_Task instructions_
The full listing below should be returned without a single change.

_Collected material_
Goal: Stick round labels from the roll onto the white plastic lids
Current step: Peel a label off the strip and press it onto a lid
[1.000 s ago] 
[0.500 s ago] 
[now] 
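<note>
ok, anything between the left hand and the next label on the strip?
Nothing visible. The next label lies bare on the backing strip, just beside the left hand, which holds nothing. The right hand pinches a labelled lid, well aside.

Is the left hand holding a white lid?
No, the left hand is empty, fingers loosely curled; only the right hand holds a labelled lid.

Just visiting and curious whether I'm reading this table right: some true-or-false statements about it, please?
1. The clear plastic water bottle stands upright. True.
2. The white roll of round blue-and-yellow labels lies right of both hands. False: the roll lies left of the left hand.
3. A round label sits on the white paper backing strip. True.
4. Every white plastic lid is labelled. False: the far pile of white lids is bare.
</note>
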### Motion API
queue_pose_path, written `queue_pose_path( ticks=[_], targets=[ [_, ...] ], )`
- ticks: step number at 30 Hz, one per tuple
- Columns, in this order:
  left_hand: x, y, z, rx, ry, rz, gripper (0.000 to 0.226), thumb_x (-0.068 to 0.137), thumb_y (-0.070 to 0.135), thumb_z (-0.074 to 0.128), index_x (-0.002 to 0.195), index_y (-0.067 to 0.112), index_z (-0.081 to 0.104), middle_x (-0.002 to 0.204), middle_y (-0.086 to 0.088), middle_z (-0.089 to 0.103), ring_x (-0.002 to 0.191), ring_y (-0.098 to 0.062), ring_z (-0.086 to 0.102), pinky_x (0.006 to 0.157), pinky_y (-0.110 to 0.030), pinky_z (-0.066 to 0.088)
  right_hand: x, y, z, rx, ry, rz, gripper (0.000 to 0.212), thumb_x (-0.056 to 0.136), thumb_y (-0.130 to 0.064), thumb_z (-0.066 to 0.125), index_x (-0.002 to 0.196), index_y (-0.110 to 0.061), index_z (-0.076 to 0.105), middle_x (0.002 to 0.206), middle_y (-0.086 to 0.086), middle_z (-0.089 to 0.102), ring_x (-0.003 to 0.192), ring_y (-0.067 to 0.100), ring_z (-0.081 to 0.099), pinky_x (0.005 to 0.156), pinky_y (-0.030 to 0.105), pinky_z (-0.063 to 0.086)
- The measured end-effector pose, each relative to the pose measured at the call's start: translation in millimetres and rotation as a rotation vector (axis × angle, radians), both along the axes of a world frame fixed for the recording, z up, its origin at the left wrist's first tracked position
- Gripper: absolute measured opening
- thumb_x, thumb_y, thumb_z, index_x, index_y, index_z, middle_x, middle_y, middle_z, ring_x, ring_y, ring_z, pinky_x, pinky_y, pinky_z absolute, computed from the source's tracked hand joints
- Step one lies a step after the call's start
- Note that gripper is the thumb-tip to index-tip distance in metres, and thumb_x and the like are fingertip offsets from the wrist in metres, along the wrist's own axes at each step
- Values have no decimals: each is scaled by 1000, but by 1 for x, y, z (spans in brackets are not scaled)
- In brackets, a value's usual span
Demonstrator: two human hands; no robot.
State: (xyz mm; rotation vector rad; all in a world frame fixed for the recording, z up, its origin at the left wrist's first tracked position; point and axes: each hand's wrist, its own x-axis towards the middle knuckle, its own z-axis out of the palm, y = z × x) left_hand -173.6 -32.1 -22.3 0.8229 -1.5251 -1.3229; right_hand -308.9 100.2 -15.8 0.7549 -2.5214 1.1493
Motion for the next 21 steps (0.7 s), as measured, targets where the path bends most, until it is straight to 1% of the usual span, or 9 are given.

_Solution below_
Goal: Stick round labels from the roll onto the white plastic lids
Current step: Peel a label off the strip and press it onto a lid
[1.000 s ago] 
[0.500 s ago] 
[now] 
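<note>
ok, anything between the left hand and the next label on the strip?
Nothing visible. The next label lies bare on the backing strip, just beside the left hand, which holds nothing. The right hand pinches a labelled lid, well aside.

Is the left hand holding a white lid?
No, the left hand is empty, fingers loosely curled; only the right hand holds a labelled lid.

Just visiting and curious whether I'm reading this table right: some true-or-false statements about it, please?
1. The clear plastic water bottle stands upright. True.
2. The white roll of round blue-and-yellow labels lies right of both hands. False: the roll lies left of the left hand.
3. A round label sits on the white paper backing strip. True.
4. Every white plastic lid is labelled. False: the far pile of white lids is bare.
</note>
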### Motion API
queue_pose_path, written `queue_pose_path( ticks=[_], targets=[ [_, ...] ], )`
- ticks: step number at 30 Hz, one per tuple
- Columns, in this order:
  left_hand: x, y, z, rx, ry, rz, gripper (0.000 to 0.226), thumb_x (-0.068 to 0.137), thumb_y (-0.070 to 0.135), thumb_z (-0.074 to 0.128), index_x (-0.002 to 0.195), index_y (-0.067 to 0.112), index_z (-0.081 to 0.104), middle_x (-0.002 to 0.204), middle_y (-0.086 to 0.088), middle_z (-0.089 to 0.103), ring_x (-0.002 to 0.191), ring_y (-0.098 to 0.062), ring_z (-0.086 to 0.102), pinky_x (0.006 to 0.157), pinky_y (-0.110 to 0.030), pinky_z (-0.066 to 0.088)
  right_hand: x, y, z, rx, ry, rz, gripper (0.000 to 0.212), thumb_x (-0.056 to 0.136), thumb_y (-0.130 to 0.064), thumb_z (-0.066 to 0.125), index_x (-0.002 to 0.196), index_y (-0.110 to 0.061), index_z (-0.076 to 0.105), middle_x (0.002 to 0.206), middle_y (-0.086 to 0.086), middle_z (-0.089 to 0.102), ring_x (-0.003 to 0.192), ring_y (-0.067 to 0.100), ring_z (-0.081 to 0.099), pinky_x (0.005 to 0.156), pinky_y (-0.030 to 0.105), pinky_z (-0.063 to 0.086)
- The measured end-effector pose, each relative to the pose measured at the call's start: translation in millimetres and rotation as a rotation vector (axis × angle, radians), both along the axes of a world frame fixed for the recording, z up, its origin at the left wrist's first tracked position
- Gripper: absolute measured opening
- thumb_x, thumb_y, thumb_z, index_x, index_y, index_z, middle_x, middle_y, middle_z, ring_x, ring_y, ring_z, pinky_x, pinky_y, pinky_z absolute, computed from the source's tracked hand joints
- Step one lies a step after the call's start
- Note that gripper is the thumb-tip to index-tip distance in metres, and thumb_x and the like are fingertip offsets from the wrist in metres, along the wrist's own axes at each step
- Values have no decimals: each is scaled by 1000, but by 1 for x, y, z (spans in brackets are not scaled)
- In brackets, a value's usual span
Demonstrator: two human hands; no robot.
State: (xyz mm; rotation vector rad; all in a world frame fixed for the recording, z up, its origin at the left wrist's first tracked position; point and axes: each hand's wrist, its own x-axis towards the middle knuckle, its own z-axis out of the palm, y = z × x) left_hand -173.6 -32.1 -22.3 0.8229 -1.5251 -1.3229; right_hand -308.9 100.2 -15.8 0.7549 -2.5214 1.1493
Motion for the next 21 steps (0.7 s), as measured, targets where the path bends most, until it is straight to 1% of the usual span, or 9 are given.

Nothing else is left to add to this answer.